Concertation, loi d'orientation, refondation...Ah les voila les grands mots. "Dialogue, écoute, gratitude, très grande considération pour les enseignants et patati". Le ministre de l'Education philosophe, les syndicats se taisent, l'opinion publique n'y comprend rien, les médias mettent en scène. Beaucoup d'agitation dans les couloirs ministériels pour compenser l'absence de la rue. V. Peillon est très habile. Cependant, la politique éducative du gouvernementest s'apparente à un discours de la méthode : "J'annonce donc je suis" Jugez plutôt :

-La morale laïque : C'est le vaste écran de fumée de cette rentrée. Dans les médias complaisants, on cherche à savoir ce que cela recouvre exactement, on feint de s'interroger sur sa portée réelle du genre "Cela permettra-t-il à nos petites têtes blondes de redevenir bien sages et polies, de découvrir les mérites de la patrie, de l'Europe, de la citoyenneté ?. En creux, les médias mainstream s'interrogent sans le dire : "Cela va-t-il être suffisant pour calmer la jeunesse bigarrée des cités, car c'est bien la seule question qui vaille tant la menace est grande. Heureusement que le père Valls semble manier le fouet avec dextérité à l'Intérieur. Dans la presse censée être moins complaisante (officiellement de droite donc), on craint plus l'athéïsme militant désuet type III° république, ou encore du "droit de l'hommisme" de comptoir.

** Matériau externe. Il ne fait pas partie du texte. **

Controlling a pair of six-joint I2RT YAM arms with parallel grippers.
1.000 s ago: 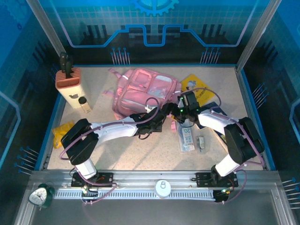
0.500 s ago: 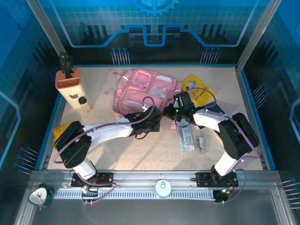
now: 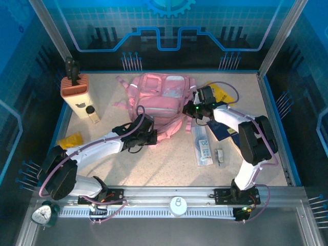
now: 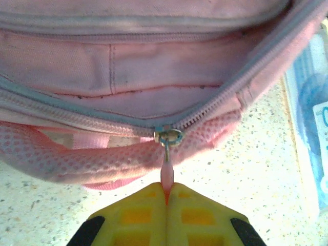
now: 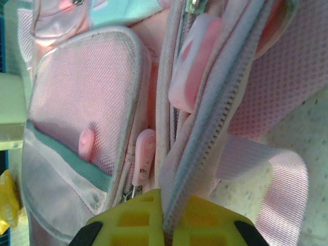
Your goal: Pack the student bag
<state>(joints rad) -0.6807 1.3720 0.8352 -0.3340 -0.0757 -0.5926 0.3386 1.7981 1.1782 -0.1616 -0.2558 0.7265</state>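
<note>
Pink student bag (image 3: 156, 97) lies back of centre on the table (image 3: 169, 164), its zipper track (image 4: 77, 115) running 9 to 3 o'clock along the near edge; the left gripper (image 4: 166, 187), nearer, pinches the zipper pull (image 4: 166, 173) at 6 o'clock, while the right gripper (image 5: 165, 197) clamps the bag's edge at 3 o'clock.

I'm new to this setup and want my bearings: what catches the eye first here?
The pink student bag lies mid-table, the biggest thing there. The left gripper pinches its zipper pull at the near edge, while the right gripper clamps the bag's zippered rim on its right side.
</note>
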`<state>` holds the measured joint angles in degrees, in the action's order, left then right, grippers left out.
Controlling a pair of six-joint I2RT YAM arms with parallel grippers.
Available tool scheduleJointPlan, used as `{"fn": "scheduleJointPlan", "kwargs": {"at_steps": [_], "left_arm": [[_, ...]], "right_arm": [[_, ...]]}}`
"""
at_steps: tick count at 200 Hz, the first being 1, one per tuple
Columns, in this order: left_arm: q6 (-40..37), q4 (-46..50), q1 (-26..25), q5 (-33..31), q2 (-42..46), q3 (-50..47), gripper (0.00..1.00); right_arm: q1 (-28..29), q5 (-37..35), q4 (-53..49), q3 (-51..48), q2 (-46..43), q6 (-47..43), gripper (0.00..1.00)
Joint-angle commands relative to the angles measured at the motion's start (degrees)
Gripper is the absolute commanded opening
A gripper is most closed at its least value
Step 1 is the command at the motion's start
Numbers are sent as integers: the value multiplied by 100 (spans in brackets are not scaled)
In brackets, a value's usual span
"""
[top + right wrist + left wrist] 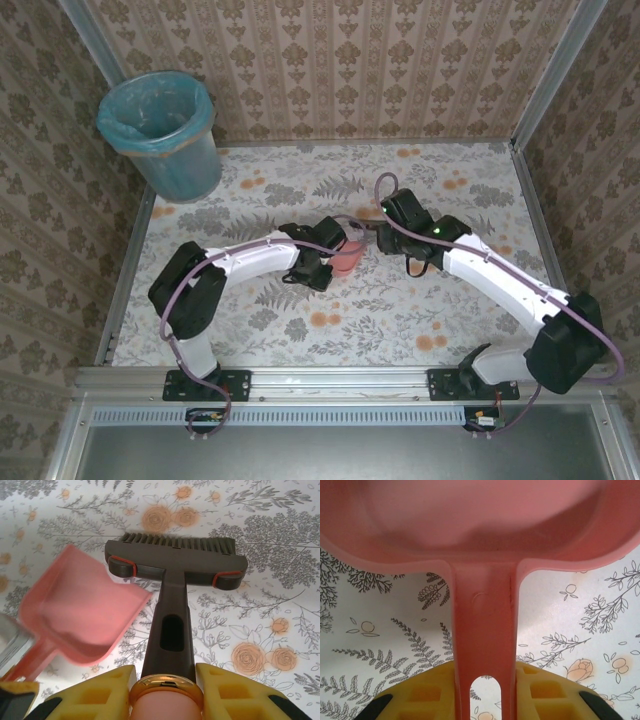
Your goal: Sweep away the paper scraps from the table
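A pink dustpan (347, 258) hovers over the middle of the table (460, 190). My left gripper (484, 700) is shut on the dustpan's flat handle (482, 630), and the pan's underside (485, 525) fills the top of the left wrist view. My right gripper (166, 690) is shut on the handle of a dark brush (175, 562) with red end clips, its bristles pointing away over the cloth. The dustpan (82, 610) sits just left of the brush head, and its inside looks bare. From above, the right gripper (388, 232) is close to the pan's right side. The paper scraps are out of view.
A teal bin (160, 130) with a liner stands at the table's back left corner. Brown patterned walls close in the back and both sides. A metal rail (340, 378) runs along the near edge by the arm bases.
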<state>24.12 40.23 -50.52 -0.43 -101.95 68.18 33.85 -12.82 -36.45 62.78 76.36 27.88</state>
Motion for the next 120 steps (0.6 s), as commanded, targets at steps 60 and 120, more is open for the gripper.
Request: {"fn": "scheduleJointPlan", "kwargs": {"at_steps": [60,120], "left_arm": [[-47,-194,93,52,32,-206,0],[-80,-374,103,-9,308,-422,0]], "right_arm": [[798,303,-445,-599,-838,489,0],[820,-490,-413,-769,-1468,427,0]]}}
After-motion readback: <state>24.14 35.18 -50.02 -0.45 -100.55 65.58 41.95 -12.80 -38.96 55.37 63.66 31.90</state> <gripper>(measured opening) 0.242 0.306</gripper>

A droite, on agite aussi l'épouvantail de "l'antisarkozysme primaire" dispensé par des profs toujours gauchistes. A contrario, le FN affirme que la morale est une affaire religieuse et qu'en France elle est donc héritière de la morale chrétienne. Ainsi donc selon la Le Pen, la morale laïque dispensée devrait-elle être conforme au catéchisme... Quant aux "professionnels de l'éducation", ils ne savent pas quoi en penser, se contentant d'un vague "pourquoi pas" faute sans doute du manque de consistance dudit projet.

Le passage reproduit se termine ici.